Available data:
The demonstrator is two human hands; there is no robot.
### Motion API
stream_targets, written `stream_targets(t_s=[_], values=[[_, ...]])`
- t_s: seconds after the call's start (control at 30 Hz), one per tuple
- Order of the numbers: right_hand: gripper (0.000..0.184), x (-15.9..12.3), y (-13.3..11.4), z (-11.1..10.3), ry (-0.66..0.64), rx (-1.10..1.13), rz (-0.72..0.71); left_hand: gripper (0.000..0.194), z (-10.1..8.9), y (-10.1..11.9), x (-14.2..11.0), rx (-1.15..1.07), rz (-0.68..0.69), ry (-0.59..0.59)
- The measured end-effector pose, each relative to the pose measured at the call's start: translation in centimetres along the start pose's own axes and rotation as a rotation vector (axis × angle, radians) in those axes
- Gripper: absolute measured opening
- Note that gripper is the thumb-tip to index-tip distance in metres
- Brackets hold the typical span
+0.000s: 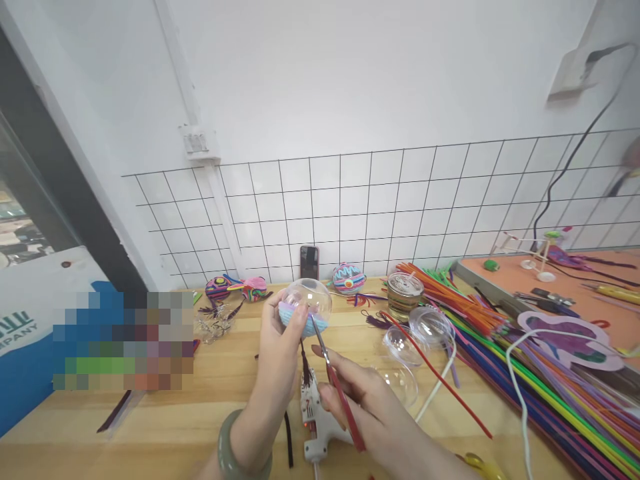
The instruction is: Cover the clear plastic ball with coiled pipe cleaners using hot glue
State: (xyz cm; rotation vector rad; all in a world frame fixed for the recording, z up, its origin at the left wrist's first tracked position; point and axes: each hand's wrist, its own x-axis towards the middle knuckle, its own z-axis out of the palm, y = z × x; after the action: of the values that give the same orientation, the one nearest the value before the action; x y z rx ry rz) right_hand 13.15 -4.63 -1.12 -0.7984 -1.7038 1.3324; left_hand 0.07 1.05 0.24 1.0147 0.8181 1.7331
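My left hand (287, 333) is closed around a clear plastic ball (314, 293), its lower part covered in lilac and light-blue bands. A dark tassel (306, 371) hangs below the ball. In my right hand (363, 393) is a slim tool (345, 403) with a red handle and a narrow metal front. Its tip meets the blue-banded side of the ball; whether it is tweezers or a brush I cannot make out. Under my hands lies a white glue gun (315, 427) with a small red light showing.
Clear plastic half-shells (400, 345) and a lidded cup (404, 297) stand to the right, beside bundles of coloured pipe cleaners (520, 380). Decorated balls (349, 279) and a phone (309, 262) are along the wall. A white cord (520, 393) loops at right; a black strip (289, 440) lies in front.
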Motion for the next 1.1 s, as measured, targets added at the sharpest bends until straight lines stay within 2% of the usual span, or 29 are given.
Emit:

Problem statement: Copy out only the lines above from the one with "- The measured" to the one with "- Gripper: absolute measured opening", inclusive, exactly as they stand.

The answer:
- The measured end-effector pose, each relative to the pose measured at the call's start: translation in centimetres along the start pose's own axes and rotation as a rotation vector (axis × angle, radians) in those axes
- Gripper: absolute measured opening

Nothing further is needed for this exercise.